Referendum sull'educazione sessuo-affettiva: raggiunte le 500mila firme

Cosa prevede la legge Valditara, cosa chiede il quesito e le voci di Cannillo e Di Bartolomeo

domenica 13 settembre 2026 10.05
A cura di Anna Lops
Sono 500.000 le firme raccolte per il referendum "Sì educazione affettiva nelle scuole" per ripristinare l'educazione affettiva e sessuale nelle scuole italiane, superando le attuali restrizioni normative. Un traguardo raggiunto in tempi rapidi se si pensa che la raccolta, tra firme online e cartacee, è avvenuta in poco più di un mese.

Cosa prevede la legge attuale


Il testo, conosciuto come "ddl Valditara" dal nome del ministro dell'Istruzione che lo ha promosso, ha concluso il proprio iter parlamentare il 4 giugno 2026 con il via libera definitivo del Senato: 78 voti favorevoli, 38 contrari, nessun astenuto. Era già stato approvato dalla Camera a dicembre 2025. Promulgata il 9 giugno, la legge 104/2026 è entrata pienamente in vigore dal 1° settembre, in coincidenza con l'avvio del nuovo anno scolastico.

Le regole cambiano a seconda dell'età.
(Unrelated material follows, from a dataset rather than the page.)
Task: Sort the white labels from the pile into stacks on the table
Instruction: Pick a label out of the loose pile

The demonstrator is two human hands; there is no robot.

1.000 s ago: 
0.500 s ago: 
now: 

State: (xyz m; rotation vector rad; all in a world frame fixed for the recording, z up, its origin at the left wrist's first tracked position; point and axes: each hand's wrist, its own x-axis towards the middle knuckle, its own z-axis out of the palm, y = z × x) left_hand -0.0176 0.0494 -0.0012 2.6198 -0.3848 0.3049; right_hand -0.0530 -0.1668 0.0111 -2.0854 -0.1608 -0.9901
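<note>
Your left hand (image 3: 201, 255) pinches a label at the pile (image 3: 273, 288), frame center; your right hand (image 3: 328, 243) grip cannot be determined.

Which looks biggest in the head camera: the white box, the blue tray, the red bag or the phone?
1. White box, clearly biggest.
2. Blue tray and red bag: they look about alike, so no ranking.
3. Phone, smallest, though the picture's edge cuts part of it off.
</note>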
La legge distingue tra attività curricolari ed extracurricolari e introduce due regimi diversi a seconda del grado scolastico.

Per l'infanzia e primaria vige un divieto assoluto. Non è possibile realizzare alcun progetto, laboratorio o attività che tratti la sessualità, in nessuna forma, nemmeno con il coinvolgimento di esperti esterni.
Per le Medie e superiori qualsiasi attività che riguardi sessualità, affettività o identità di genere può partire solo con il consenso scritto e preventivo dei genitori, o dello studente stesso se maggiorenne. Prima di avviare il percorso, la scuola è tenuta a consegnare alle famiglie il programma del corso, i materiali didattici, gli obiettivi e il profilo di eventuali esperti esterni. Se una famiglia nega il consenso, l'istituto deve comunque garantire allo studente un percorso alternativo per tutta la durata del progetto.

Non tutto passa dal filtro del consenso familiare: alcuni contenuti restano strutturali nei programmi scolastici. È il caso dell'educazione al rispetto e all'empatia, che entra stabilmente in ogni grado di scuola con un taglio centrato sulle relazioni interpersonali e sul contrasto alle discriminazioni, senza però toccare la sfera sessuale o le teorie sull'identità di genere. Resta obbligatoria anche l'educazione sessuale in senso biologico, insegnata nei programmi di scienze in modo uniforme in tutti gli istituti. Una novità assoluta, poi, è l'introduzione di moduli sulla prevenzione delle malattie sessualmente trasmissibili, che dalle medie in poi entrano nei programmi con un approfondimento crescente alle superiori.

Che cosa chiede il referendum


Secondo il comitato promotore, eliminando l'attuale normativa "l'educazione sessuale e affettiva tornerà a essere un'attività scolastica inclusiva, equiparata alle altre scelte extracurriculari approvate da genitori, docenti e studenti tramite i PTOF". Tornerebbe possibile, sostengono, promuovere la consapevolezza del corpo e dell'affettività con linguaggi adatti a ogni fascia d'età, inclusa quella infantile; verrebbe meno la pratica dell'esclusione dall'aula per chi non ha il consenso dei genitori; e scuole, docenti e famiglie potrebbero integrare stabilmente questi temi nei percorsi formativi, senza gli attuali vincoli burocratici.

«500000 firme non significano automaticamente referendum»


Il risultato raggiunto non è passato inosservato a Corato ed è stato così commentato dai due consiglieri di "Rimettiamo in moto la città" Gianluca Cannillo e Giuseppe Di Bartolomeo: «L'Italia è tra i pochi Paesi Europei a non aver introdotto l'insegnamento obbligatorio dell'educazione sessuo-affettiva, relegando questa materia agli aspetti scientifici e biologici.
Eppure la scienza ha dimostrato quanto sia importante, fin dai primi anni di vita, la conoscenza del proprio corpo, la consapevolezza emotivo e il rispetto dei confini personali.
500000 firme non significano automaticamente referendum. Adesso si rende necessario il controllo da parte della Corte di Cassazione e della Corte Costituzionale. Dopo questi passaggi, se tutto sarà approvato, si andrà al voto».